YOUR INSTRUCTIONS – Your copy of the data below must be exact and must leave out all pictures.

= Beginning of Section =

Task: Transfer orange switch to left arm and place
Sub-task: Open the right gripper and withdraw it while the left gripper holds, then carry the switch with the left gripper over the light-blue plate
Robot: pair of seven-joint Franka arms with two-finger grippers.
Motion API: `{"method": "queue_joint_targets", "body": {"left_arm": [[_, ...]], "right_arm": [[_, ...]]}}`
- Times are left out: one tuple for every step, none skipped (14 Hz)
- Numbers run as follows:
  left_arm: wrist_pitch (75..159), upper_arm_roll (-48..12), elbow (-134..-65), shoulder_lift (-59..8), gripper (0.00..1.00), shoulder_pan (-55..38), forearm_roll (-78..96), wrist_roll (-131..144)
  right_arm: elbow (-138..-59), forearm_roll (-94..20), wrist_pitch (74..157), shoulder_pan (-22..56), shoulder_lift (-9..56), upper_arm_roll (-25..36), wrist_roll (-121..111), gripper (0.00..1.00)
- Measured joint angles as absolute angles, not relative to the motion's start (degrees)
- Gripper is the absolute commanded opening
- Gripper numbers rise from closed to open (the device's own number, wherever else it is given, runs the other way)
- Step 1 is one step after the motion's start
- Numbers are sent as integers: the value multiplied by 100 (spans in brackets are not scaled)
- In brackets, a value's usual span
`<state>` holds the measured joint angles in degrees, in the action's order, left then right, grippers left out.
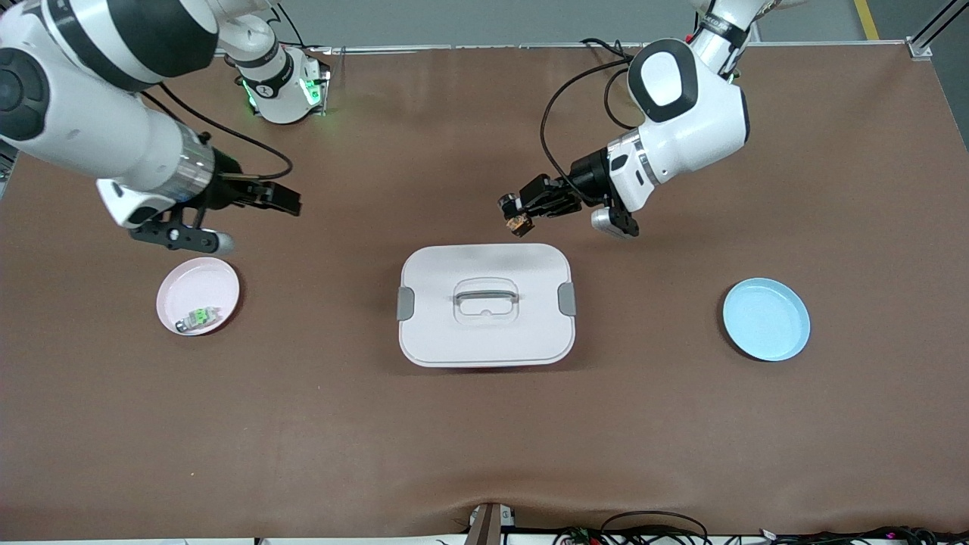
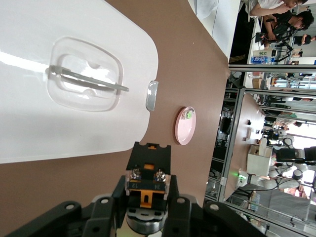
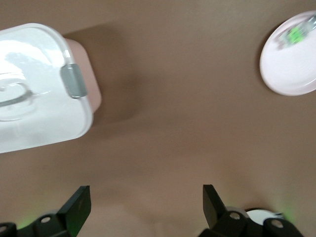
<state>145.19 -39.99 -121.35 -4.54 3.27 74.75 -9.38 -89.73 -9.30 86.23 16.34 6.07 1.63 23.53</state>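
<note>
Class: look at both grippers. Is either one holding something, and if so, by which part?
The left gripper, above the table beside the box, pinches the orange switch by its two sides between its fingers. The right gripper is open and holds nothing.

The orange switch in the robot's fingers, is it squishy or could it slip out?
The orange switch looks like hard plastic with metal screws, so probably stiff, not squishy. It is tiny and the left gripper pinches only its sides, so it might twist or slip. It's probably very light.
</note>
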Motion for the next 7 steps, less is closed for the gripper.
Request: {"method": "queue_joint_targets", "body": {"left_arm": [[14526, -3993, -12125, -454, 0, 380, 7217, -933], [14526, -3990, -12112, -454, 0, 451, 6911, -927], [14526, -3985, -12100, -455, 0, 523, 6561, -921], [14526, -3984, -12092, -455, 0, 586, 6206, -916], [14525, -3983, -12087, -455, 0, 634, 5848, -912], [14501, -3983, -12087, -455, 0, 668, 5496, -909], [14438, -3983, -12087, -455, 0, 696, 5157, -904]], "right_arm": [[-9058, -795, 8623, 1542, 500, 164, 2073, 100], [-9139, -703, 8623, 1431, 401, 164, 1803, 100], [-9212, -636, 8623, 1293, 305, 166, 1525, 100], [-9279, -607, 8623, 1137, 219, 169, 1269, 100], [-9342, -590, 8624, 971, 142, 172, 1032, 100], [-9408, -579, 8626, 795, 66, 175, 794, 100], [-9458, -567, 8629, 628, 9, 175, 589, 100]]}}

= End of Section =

WRITTEN SOLUTION –
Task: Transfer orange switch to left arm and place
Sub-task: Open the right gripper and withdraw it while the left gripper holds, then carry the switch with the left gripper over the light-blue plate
Robot: pair of seven-joint Franka arms with two-finger grippers.
Motion API: `{"method": "queue_joint_targets", "body": {"left_arm": [[_, ...]], "right_arm": [[_, ...]]}}`
- Times are left out: one tuple for every step, none skipped (14 Hz)
- Numbers run as follows:
  left_arm: wrist_pitch (75..159), upper_arm_roll (-48..12), elbow (-134..-65), shoulder_lift (-59..8), gripper (0.00..1.00), shoulder_pan (-55..38), forearm_roll (-78..96), wrist_roll (-131..144)
  right_arm: elbow (-138..-59), forearm_roll (-94..20), wrist_pitch (74..157), shoulder_pan (-22..56), shoulder_lift (-9..56), upper_arm_roll (-25..36), wrist_roll (-121..111), gripper (0.00..1.00)
- Measured joint angles as absolute angles, not relative to the motion's start (degrees)
- Gripper is the absolute commanded opening
- Gripper numbers rise from closed to open (the device's own number, wherever else it is given, runs the other way)
- Step 1 is one step after the motion's start
- Numbers are sent as integers: the value multiplied by 100 (spans in brackets are not scaled)
- In brackets, a value's usual span
`<state>` holds the measured joint angles in degrees, in the action's order, left then right, grippers left out.
<state>145.19 -39.99 -121.35 -4.54 3.27 74.75 -9.38 -89.73 -9.30 86.23 16.34 6.07 1.63 23.53</state>
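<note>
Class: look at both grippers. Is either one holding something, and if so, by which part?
The left gripper, above the table beside the box, pinches the orange switch by its two sides between its fingers. The right gripper is open and holds nothing.

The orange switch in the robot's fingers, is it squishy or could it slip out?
The orange switch looks like hard plastic with metal screws, so probably stiff, not squishy. It is tiny and the left gripper pinches only its sides, so it might twist or slip. It's probably very light.
</note>
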Motion for the next 7 steps, less is closed for the gripper.
Request: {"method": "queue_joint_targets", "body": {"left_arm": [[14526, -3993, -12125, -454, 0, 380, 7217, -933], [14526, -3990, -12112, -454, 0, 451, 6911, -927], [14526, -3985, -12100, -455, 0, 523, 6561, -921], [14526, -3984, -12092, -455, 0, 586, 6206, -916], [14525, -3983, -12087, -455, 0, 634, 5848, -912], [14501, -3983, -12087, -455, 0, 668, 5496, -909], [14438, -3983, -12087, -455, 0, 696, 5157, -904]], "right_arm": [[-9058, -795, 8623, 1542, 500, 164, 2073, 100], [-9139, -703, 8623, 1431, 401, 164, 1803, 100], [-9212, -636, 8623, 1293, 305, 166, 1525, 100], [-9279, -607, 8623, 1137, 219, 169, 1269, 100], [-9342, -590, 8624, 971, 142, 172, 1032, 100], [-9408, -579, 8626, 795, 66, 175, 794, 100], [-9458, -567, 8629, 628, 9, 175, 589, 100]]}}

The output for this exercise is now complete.